EXERCISE INSTRUCTIONS: Would you reproduce the whole listing below without altering a single word?

□ □ □ □ □ □ □

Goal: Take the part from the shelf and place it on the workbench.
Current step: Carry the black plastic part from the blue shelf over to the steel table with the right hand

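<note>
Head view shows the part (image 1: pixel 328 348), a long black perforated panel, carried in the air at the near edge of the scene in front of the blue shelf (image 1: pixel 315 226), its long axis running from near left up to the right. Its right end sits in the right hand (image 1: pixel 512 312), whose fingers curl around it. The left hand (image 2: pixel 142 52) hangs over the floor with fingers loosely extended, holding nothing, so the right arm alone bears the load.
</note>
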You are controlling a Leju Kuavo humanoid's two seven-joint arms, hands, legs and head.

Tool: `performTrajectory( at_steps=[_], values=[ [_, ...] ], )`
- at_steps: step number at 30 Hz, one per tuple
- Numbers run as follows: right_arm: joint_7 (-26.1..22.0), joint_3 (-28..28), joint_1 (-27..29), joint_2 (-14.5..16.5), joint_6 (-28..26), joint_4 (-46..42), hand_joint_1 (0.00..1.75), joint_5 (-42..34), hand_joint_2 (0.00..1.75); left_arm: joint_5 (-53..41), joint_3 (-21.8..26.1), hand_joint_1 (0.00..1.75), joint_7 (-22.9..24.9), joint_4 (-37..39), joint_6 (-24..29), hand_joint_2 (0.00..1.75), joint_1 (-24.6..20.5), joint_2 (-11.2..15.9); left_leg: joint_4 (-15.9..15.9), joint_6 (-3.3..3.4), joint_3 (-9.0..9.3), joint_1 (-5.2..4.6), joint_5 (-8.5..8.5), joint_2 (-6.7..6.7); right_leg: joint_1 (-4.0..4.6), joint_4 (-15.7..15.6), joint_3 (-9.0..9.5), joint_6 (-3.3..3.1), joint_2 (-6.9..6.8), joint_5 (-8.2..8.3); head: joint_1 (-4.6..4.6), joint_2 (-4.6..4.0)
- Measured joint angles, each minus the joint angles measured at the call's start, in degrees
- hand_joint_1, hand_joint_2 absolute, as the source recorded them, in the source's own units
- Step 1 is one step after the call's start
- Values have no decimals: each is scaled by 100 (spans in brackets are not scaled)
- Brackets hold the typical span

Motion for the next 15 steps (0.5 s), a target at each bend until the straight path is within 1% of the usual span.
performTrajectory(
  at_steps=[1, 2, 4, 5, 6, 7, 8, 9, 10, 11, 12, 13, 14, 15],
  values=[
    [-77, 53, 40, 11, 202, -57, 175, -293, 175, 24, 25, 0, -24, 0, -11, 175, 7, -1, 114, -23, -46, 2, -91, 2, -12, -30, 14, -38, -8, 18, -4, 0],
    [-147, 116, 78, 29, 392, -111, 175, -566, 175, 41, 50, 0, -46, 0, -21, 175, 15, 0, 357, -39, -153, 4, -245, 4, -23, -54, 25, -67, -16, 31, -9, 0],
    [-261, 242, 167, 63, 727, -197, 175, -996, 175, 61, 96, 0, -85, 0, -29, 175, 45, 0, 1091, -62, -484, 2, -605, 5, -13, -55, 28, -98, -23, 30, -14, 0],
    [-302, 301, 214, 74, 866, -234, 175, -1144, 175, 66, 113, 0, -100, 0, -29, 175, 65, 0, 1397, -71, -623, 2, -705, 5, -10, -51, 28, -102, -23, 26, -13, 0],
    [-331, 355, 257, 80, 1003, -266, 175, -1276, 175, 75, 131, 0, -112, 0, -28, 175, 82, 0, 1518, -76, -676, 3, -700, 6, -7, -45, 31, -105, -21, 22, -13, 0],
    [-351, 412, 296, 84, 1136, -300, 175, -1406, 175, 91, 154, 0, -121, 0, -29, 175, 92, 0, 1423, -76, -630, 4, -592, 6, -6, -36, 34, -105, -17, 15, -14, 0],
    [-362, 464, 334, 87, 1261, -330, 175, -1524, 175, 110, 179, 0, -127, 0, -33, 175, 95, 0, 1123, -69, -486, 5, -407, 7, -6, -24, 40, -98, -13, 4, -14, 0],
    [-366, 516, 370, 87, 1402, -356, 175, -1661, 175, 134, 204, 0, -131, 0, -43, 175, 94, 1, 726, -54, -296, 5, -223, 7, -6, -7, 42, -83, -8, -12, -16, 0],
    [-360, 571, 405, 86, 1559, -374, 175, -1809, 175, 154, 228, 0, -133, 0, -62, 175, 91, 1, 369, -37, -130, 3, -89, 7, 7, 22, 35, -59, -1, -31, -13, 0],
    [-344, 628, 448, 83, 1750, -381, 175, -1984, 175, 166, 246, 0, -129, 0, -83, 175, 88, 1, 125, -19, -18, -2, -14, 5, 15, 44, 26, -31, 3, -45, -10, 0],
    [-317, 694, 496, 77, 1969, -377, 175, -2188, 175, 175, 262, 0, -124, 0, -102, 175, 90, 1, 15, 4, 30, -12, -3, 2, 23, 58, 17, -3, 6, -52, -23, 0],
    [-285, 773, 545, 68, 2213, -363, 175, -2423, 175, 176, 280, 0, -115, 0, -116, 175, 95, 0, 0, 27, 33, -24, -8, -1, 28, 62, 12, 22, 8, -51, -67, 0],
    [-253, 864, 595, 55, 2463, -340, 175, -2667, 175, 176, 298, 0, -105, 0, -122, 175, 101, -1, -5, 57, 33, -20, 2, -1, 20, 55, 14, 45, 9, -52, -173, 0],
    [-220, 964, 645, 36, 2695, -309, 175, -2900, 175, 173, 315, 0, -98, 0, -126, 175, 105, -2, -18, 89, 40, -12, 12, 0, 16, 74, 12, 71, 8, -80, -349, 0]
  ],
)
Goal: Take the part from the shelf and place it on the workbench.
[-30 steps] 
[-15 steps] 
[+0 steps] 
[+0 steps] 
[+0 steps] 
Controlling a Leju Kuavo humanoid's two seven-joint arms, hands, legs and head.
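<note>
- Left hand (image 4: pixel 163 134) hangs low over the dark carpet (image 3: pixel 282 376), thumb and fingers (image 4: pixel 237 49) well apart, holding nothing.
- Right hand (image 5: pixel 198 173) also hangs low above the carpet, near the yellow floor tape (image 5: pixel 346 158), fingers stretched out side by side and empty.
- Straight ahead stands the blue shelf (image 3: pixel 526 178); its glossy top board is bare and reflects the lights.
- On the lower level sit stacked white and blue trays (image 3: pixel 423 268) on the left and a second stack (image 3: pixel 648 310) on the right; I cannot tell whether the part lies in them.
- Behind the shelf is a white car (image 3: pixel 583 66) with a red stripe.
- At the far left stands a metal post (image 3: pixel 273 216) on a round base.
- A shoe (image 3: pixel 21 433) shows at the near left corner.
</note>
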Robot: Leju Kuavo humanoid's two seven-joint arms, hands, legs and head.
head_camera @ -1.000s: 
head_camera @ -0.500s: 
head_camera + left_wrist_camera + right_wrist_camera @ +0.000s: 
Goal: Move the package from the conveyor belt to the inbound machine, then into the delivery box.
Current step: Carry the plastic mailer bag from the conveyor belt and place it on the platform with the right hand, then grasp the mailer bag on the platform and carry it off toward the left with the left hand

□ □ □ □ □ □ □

YOUR SOLUTION:
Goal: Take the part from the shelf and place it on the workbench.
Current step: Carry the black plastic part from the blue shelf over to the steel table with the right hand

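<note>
Head view shows the part (image 1: pixel 328 348), a long black perforated panel, carried in the air at the near edge of the scene in front of the blue shelf (image 1: pixel 315 226), its long axis running from near left up to the right. Its right end sits in the right hand (image 1: pixel 512 312), whose fingers curl around it. The left hand (image 2: pixel 142 52) hangs over the floor with fingers loosely extended, holding nothing, so the right arm alone bears the load.
</note>
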You are controlling a Leju Kuavo humanoid's two seven-joint arms, hands, legs and head.

Tool: `performTrajectory( at_steps=[_], values=[ [_, ...] ], )`
- at_steps: step number at 30 Hz, one per tuple
- Numbers run as follows: right_arm: joint_7 (-26.1..22.0), joint_3 (-28..28), joint_1 (-27..29), joint_2 (-14.5..16.5), joint_6 (-28..26), joint_4 (-46..42), hand_joint_1 (0.00..1.75), joint_5 (-42..34), hand_joint_2 (0.00..1.75); left_arm: joint_5 (-53..41), joint_3 (-21.8..26.1), hand_joint_1 (0.00..1.75), joint_7 (-22.9..24.9), joint_4 (-37..39), joint_6 (-24..29), hand_joint_2 (0.00..1.75), joint_1 (-24.6..20.5), joint_2 (-11.2..15.9); left_leg: joint_4 (-15.9..15.9), joint_6 (-3.3..3.4), joint_3 (-9.0..9.3), joint_1 (-5.2..4.6), joint_5 (-8.5..8.5), joint_2 (-6.7..6.7); right_leg: joint_1 (-4.0..4.6), joint_4 (-15.7..15.6), joint_3 (-9.0..9.5), joint_6 (-3.3..3.1), joint_2 (-6.9..6.8), joint_5 (-8.2..8.3); head: joint_1 (-4.6..4.6), joint_2 (-4.6..4.0)
- Measured joint angles, each minus the joint angles measured at the call's start, in degrees
- hand_joint_1, hand_joint_2 absolute, as the source recorded them, in the source's own units
- Step 1 is one step after the call's start
- Values have no decimals: each is scaled by 100 (spans in brackets are not scaled)
- Brackets hold the typical span

Motion for the next 15 steps (0.5 s), a target at each bend until the straight path is within 1% of the usual span.
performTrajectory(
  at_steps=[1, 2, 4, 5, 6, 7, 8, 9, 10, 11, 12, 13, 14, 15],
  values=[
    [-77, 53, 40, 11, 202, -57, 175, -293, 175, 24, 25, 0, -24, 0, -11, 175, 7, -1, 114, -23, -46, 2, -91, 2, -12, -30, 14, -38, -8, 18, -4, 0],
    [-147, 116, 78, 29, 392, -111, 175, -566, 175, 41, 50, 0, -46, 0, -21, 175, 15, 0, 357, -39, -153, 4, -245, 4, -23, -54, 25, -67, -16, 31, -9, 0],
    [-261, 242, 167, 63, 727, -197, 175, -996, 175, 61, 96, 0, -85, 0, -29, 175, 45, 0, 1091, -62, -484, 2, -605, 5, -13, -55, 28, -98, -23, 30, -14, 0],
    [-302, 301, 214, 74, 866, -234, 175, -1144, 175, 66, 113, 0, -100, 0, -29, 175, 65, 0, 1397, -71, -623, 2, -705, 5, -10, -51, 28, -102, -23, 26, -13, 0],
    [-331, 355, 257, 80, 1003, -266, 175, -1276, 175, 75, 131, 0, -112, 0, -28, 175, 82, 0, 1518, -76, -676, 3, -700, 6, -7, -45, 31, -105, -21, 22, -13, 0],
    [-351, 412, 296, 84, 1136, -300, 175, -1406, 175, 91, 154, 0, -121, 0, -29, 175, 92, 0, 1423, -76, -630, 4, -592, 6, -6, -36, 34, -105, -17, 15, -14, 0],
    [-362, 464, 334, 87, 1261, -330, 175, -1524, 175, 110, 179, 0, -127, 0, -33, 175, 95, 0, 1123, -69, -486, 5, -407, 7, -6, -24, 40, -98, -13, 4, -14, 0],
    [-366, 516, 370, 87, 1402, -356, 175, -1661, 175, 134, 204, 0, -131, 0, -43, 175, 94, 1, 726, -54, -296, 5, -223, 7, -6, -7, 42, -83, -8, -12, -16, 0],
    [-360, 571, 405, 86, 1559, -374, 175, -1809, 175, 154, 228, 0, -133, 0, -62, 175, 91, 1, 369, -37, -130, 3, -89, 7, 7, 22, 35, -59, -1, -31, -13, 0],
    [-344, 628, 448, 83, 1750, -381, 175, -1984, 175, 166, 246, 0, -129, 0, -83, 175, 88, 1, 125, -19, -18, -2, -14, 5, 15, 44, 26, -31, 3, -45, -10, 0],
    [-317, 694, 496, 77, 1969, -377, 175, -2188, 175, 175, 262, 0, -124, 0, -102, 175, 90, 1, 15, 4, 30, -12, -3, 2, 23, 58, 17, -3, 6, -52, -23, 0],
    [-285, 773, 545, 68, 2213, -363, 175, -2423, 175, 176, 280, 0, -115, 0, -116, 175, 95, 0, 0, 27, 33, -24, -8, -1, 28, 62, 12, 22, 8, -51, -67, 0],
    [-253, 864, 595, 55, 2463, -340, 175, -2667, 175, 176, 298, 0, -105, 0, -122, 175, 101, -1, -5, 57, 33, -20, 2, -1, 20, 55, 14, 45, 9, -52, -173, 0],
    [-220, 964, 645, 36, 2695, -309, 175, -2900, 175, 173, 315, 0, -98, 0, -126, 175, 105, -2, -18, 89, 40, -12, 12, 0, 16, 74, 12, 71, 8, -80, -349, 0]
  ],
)
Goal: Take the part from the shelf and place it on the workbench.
[-30 steps] 
[-15 steps] 
[+0 steps] 
[+0 steps] 
[+0 steps] 
Controlling a Leju Kuavo humanoid's two seven-joint arms, hands, legs and head.
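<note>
- Left hand (image 4: pixel 163 134) hangs low over the dark carpet (image 3: pixel 282 376), thumb and fingers (image 4: pixel 237 49) well apart, holding nothing.
- Right hand (image 5: pixel 198 173) also hangs low above the carpet, near the yellow floor tape (image 5: pixel 346 158), fingers stretched out side by side and empty.
- Straight ahead stands the blue shelf (image 3: pixel 526 178); its glossy top board is bare and reflects the lights.
- On the lower level sit stacked white and blue trays (image 3: pixel 423 268) on the left and a second stack (image 3: pixel 648 310) on the right; I cannot tell whether the part lies in them.
- Behind the shelf is a white car (image 3: pixel 583 66) with a red stripe.
- At the far left stands a metal post (image 3: pixel 273 216) on a round base.
- A shoe (image 3: pixel 21 433) shows at the near left corner.
</note>
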Robot: Leju Kuavo humanoid's two seven-joint arms, hands, legs and head.
head_camera @ -1.000s: 
head_camera @ -0.500s: 
head_camera + left_wrist_camera + right_wrist_camera @ +0.000s: 
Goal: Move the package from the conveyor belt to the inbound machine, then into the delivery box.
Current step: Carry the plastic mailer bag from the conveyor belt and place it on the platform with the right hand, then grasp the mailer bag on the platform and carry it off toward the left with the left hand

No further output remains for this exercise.